We have artisans coming and going as our attic conversion moves. The electrician has laid the tubes with cabling in to complete when insulation, partitioning and new floor are in, the plumber has rerouted pipes but still has a bit to do, the carpenter is gradually beginning and now, in days, the builder will be here to remove a blue brick chimney stack that serves no purpose (other than being in the way) making openings for Veluxes and a window and internally lining the roof. As part of our preparation we removed the 'temporary' insulation (six years twas there...) and next week the stair well for the stairs that come early in the new year will be opened. It will be cold this winter, no matter how mild. Meanwhile, we are taking the rendering out of internal stone walls to re-render will nicely made render that matches the stone. We are using a compressor to blast out what we can't chisel clean, then cleaning the stones by sandblasting and have the same task, different quality sand, to start on beams that will still remain apparent, several of which are sooty from the old fireplace that used to ooze smoke.
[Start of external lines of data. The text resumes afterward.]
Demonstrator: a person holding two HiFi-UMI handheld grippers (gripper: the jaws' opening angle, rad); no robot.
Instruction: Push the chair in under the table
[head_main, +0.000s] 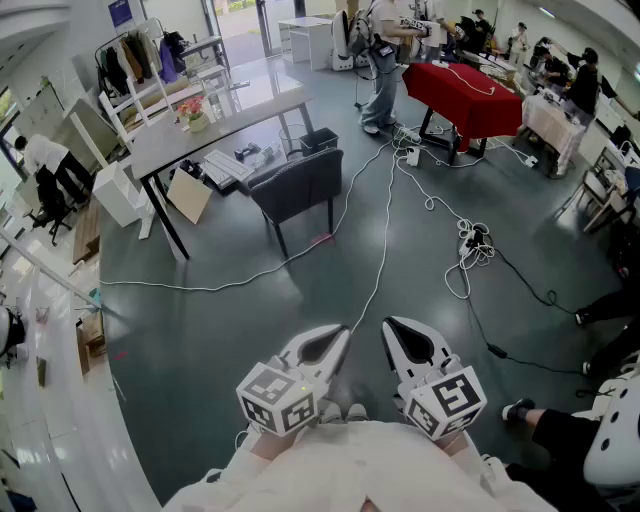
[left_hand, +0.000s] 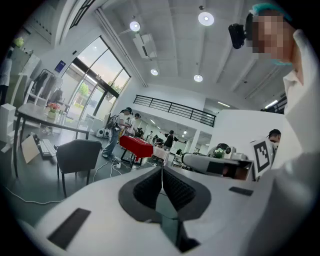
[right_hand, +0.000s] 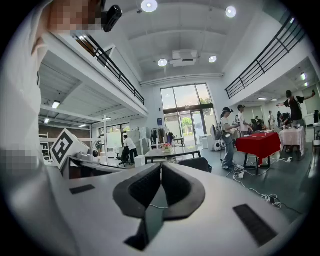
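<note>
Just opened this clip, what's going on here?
A person holds the left gripper and right gripper close to the body, both shut and empty. The dark chair stands pulled out from the grey table across the floor, with cables between. The push has not yet begun.

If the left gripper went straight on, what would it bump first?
Nothing close. The left gripper aims past the chair, which sits to its left; far off, probably the red table.

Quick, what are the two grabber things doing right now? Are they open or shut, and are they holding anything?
Left gripper: closed, nothing between its jaws.
Right gripper: closed, nothing between its jaws.
</note>
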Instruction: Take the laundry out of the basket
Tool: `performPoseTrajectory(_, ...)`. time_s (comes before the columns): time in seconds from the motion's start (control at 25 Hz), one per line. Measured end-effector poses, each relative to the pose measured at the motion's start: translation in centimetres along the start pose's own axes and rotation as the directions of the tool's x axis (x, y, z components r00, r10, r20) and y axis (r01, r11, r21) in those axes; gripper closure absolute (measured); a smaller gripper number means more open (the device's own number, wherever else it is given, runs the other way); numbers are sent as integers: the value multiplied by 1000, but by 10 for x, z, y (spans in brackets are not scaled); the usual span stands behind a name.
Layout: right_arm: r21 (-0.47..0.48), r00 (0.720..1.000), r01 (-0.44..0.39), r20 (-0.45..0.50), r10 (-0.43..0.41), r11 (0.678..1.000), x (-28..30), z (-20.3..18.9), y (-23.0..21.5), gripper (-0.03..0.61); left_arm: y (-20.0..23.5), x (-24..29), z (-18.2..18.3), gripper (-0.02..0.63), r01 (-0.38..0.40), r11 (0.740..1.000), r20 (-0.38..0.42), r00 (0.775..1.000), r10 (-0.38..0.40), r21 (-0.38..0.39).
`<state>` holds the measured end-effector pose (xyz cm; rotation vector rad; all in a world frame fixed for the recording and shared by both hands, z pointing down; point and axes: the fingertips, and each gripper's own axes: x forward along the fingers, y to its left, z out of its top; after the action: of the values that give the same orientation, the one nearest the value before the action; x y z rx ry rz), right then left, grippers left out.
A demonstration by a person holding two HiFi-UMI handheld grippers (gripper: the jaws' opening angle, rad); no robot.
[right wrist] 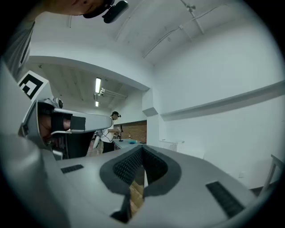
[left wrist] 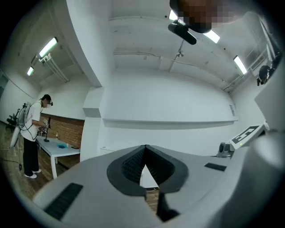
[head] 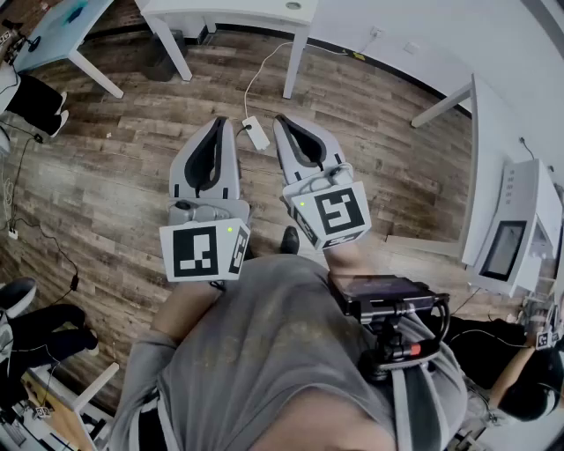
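Grey T-shirt point(head: 264, 352), the wearer's own, nearest the lens: one. Black chest-mounted device point(head: 388, 304): one. Left claw point(head: 215, 125): one, pressed together, nothing in it. Right claw point(head: 284, 123): one, likewise pressed together and empty. Marker cubes point(head: 203, 253): two. White power block point(head: 256, 132) with cable, on the wooden floor point(head: 115, 176) just beyond the claw tips: one. White tabletops point(head: 264, 7): three, perhaps more at the edges. Laundry basket and laundry: none in any view.

Hazards, as judged: a foot snagging that cable while seeking the basket; claws reaching cloth unspread, so they push it rather than grip.
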<state>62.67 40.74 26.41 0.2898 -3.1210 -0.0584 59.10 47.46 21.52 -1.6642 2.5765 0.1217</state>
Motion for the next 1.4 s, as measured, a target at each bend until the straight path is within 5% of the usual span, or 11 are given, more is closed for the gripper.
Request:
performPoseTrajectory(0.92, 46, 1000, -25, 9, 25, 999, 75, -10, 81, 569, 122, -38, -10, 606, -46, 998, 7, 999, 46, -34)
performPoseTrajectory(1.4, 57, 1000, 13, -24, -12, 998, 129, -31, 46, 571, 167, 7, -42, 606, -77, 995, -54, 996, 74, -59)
We adopted a new kitten a month ago, he is to replace 'my' cat who met a car last year, also to help us recover from the loss of our beloved big dog. I named him Jet because he is black, then we found he is actually the fastest moving cat any of us has ever known, between the two older of us that is no small number, so his name suits. He is fascinated by all the goings on, dashing about like crazy trying to get to see them all. He appears to have been born with invisible hobnailed boots, sounding more like a shod Shetland pony than a four month old kitten.

It will be a cold, messy, dusty winter, and Sod's law will no doubt bring us several mild winters that will not really put our wood fibre and cellulose wool insulation to the test... But hey-ho, Christmas is coming, the girls are planning what will be done, eaten and so on. I have made a traditional rich fruit cake (must remember to feed it a drop or two of booze today), next week or the one after will be time for me to make the Weihnachtsstollen and that is 2015 nearly all done and dusted. Well, not so much dusted as dusty given what is being generated at present, but what the heck, spring will soon be here!